8) Detecting influenza A virus antigenicity with density-based algorithms

Mentor(s): Dr. Pej Rohani group
Abstract: Influenza viruses, such as H3N3 and H1N1, are a major cause of illness and death worldwide, accounting for over 3 million severe cases and approximately 500,000 deaths each year. These viruses also have a significant economic impact. The use of predictive modelling has been a useful in detecting new strains of the virus and developing the vaccines against the virus.
In this project, we will compare the predictive performance of density-based outlier detection algorithms, specifically the Empirical-Cumulative-distribution-based Outlier Detection (ECOD) algorithm, with isolation forest and one-class support vector machines (SVMs) in detecting unusual physicochemical properties in influenza A viruses. By identifying viruses with significantly different physicochemical properties, we can identify those that may be antigenically distinct, which has important implications for vaccine development and public health efforts.

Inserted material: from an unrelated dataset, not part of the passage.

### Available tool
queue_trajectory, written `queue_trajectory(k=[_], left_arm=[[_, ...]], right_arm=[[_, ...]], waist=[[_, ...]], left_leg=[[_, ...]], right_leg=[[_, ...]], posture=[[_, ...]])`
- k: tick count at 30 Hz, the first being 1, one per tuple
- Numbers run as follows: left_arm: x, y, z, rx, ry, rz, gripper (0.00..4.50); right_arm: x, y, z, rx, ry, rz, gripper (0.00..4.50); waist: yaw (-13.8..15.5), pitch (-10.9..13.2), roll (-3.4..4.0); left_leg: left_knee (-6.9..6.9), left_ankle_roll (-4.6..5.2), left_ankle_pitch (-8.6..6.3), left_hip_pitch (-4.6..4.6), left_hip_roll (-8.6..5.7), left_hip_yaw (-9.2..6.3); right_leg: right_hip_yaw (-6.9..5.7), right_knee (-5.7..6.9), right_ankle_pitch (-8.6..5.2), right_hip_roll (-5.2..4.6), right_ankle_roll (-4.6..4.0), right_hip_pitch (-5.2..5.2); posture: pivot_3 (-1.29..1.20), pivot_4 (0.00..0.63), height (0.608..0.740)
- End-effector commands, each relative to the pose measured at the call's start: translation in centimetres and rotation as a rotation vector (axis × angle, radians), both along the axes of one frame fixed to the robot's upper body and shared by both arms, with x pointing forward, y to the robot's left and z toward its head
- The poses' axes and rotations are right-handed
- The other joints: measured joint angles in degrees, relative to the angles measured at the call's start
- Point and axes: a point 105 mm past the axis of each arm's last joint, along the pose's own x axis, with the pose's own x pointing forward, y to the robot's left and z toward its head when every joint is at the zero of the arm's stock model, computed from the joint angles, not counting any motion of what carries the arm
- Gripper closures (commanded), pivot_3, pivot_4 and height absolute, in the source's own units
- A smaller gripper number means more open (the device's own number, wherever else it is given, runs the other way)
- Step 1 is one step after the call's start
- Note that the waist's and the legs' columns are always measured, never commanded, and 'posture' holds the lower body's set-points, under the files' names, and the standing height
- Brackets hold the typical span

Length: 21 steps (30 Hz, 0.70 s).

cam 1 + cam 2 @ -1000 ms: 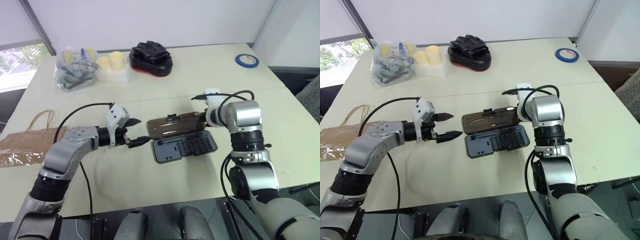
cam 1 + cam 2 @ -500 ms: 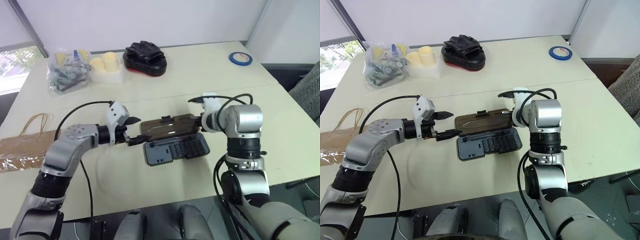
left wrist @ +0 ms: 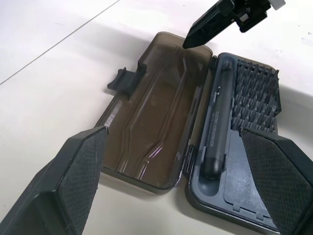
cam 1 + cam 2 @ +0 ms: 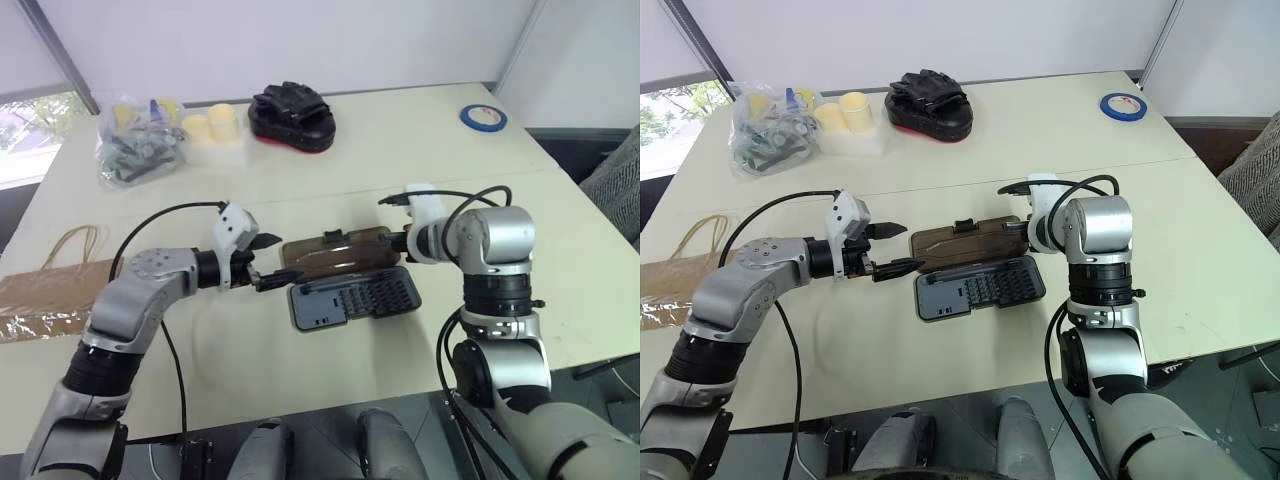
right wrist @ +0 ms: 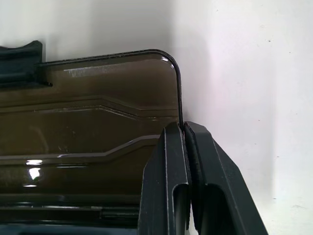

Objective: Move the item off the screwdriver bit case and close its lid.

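On table (image 4: 330,150): one open screwdriver bit case (image 4: 355,297), one kraft bag (image 4: 45,295).

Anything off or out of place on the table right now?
Nothing damaged or spilled. The screwdriver bit case lies open, its lid flat on the table. The kraft paper bag is already off it, at the table's left edge. Right gripper, shut, sits at the lid's corner.
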Motion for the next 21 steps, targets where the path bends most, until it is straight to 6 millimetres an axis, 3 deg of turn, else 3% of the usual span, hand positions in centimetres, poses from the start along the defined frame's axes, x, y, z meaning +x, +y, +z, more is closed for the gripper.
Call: queue_trajectory(k=[1, 3, 9, 10, 17, 21], left_arm=[[0.0, 0.0, 1.4, -0.014, -0.059, -0.007, 0.00], [-0.1, -0.1, 1.4, -0.014, -0.059, -0.009, 0.00], [-0.9, -1.0, 1.9, -0.090, -0.005, -0.074, 0.00], [-1.1, -1.1, 1.9, -0.097, 0.001, -0.084, 0.00], [-2.6, -1.5, 2.8, -0.150, 0.049, -0.171, 0.00], [-4.2, -2.0, 2.1, -0.122, 0.093, -0.260, 0.00]], right_arm=[[-0.1, 0.4, 1.0, -0.005, -0.042, 0.040, 4.20], [-0.2, 0.4, 1.0, -0.009, -0.045, 0.047, 3.57], [-0.2, 0.3, 1.9, -0.041, -0.085, 0.062, 0.42], [-0.1, 0.3, 2.0, -0.047, -0.094, 0.064, 0.10], [0.6, -0.4, 6.2, -0.080, -0.340, 0.141, 0.10], [0.9, -0.8, 8.1, -0.082, -0.457, 0.196, 0.10]], waist=[[0.0, 0.0, 0.00], [0.0, 0.0, 0.00], [0.1, 0.0, 0.00], [0.0, 0.0, 0.00], [0.0, 0.0, 0.00], [0.0, 0.0, 0.00]], left_leg=[[0.00, 0.00, 0.00, 0.00, 0.00, 0.00], [0.00, 0.00, 0.00, 0.00, 0.00, 0.00], [0.01, 0.00, 0.00, -0.01, 0.00, 0.00], [0.04, 0.00, 0.00, -0.06, 0.00, -0.01], [0.04, 0.00, 0.00, -0.08, 0.00, -0.01], [0.04, 0.00, 0.00, -0.09, 0.00, 0.00]], right_leg=[[0.00, 0.00, 0.00, 0.00, 0.00, 0.00], [0.00, 0.00, 0.00, 0.00, 0.00, 0.00], [0.00, 0.00, 0.00, 0.00, 0.00, 0.00], [0.00, 0.00, 0.00, 0.00, 0.00, -0.02], [-0.01, -0.01, 0.00, 0.00, 0.00, -0.05], [0.00, -0.02, 0.00, 0.00, 0.00, -0.05]], posture=[[0.00, 0.150, 0.740], [0.00, 0.150, 0.740], [0.00, 0.150, 0.740], [0.00, 0.150, 0.740], [0.00, 0.150, 0.740], [0.00, 0.150, 0.740]])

We will use both simulated and benchmark data from Smith et al. for the experiments and fit the models using Python libraries such as Sciklearn, Pandas, Numpy, and PyoD. We will then use R packages, including ggplot2, ggdensity, dplyr, and tidyverse, for data visualization and analysis.
The ECOD algorithm has three desirable properties for this task: it can be fitted with limited hyperparameter tuning, it is computationally effective, and it improves interpretability. We will compare the predictive and inferential performance of all three algorithms. The results for isolation forest and one-class SVMs will be provided from previous experiments. We will end the project with a final report.
Is the project computational, empirical, or both? Computational.